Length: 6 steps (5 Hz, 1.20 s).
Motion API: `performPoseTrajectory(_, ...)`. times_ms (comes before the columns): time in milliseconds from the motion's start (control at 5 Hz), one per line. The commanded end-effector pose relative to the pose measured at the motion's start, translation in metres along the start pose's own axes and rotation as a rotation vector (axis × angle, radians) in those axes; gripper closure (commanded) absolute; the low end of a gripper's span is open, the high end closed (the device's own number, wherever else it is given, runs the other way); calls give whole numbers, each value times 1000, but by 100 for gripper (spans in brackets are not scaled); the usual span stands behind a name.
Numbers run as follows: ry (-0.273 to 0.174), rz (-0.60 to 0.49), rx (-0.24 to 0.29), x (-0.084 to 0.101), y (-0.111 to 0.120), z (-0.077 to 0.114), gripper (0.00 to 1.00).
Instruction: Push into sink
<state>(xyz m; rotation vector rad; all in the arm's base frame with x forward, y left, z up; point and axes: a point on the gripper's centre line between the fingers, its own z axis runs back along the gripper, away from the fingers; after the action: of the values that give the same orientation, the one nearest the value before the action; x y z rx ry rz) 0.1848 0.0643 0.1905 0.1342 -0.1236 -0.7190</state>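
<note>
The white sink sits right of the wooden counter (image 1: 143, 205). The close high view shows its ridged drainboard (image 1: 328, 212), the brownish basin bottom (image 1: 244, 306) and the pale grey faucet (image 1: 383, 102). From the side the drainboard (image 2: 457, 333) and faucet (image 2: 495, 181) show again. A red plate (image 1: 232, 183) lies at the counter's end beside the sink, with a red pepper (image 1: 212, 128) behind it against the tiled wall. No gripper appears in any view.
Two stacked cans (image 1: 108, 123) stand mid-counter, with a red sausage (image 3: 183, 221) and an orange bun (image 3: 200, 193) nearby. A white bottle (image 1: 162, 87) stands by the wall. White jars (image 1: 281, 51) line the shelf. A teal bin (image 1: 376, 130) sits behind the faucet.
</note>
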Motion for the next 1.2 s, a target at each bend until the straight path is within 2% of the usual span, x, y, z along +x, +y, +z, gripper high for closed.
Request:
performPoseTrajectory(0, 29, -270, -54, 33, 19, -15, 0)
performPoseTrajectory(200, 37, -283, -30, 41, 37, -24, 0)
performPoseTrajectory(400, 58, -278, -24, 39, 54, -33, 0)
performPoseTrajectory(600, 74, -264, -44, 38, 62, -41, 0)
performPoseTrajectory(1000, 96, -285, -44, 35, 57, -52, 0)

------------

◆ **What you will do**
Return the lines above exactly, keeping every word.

◆ **Solution**
Length: 6 steps (5 Hz, 1.20 s).
Motion API: `performPoseTrajectory(_, ...)`. times_ms (comes before the columns): time in milliseconds from the motion's start (control at 5 Hz), one per line. The commanded end-effector pose relative to the pose measured at the motion's start, translation in metres along the start pose's own axes and rotation as a rotation vector (axis × angle, radians) in those axes; gripper closure (commanded) absolute; the low end of a gripper's span is open, the high end closed (the device's own number, wherever else it is given, runs the other way); calls give whole numbers, each value times 1000, but by 100 for gripper (spans in brackets are not scaled); the usual span stands behind a name.
Numbers run as follows: ry (-0.273 to 0.174), rz (-0.60 to 0.49), rx (-0.24 to 0.29), x (-0.084 to 0.101), y (-0.111 to 0.120), z (-0.077 to 0.114), gripper (0.00 to 1.00).
Instruction: Push into sink
<state>(xyz m; rotation vector rad; all in the arm's base frame with x forward, y left, z up; point and axes: a point on the gripper's centre line between the fingers, its own z axis runs back along the gripper, away from the fingers; after the action: of the values that give the same orientation, the one nearest the value before the action; x y z rx ry rz) 0.1848 0.0643 0.1905 0.1342 -0.1236 -0.7190</state>
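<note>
The white sink sits right of the wooden counter (image 1: 143, 205). The close high view shows its ridged drainboard (image 1: 328, 212), the brownish basin bottom (image 1: 244, 306) and the pale grey faucet (image 1: 383, 102). From the side the drainboard (image 2: 457, 333) and faucet (image 2: 495, 181) show again. A red plate (image 1: 232, 183) lies at the counter's end beside the sink, with a red pepper (image 1: 212, 128) behind it against the tiled wall. No gripper appears in any view.
Two stacked cans (image 1: 108, 123) stand mid-counter, with a red sausage (image 3: 183, 221) and an orange bun (image 3: 200, 193) nearby. A white bottle (image 1: 162, 87) stands by the wall. White jars (image 1: 281, 51) line the shelf. A teal bin (image 1: 376, 130) sits behind the faucet.
</note>
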Motion for the next 1.2 s, a target at each bend until the straight path is within 2% of the usual span, x, y, z along +x, +y, +z, gripper high for closed.
Request:
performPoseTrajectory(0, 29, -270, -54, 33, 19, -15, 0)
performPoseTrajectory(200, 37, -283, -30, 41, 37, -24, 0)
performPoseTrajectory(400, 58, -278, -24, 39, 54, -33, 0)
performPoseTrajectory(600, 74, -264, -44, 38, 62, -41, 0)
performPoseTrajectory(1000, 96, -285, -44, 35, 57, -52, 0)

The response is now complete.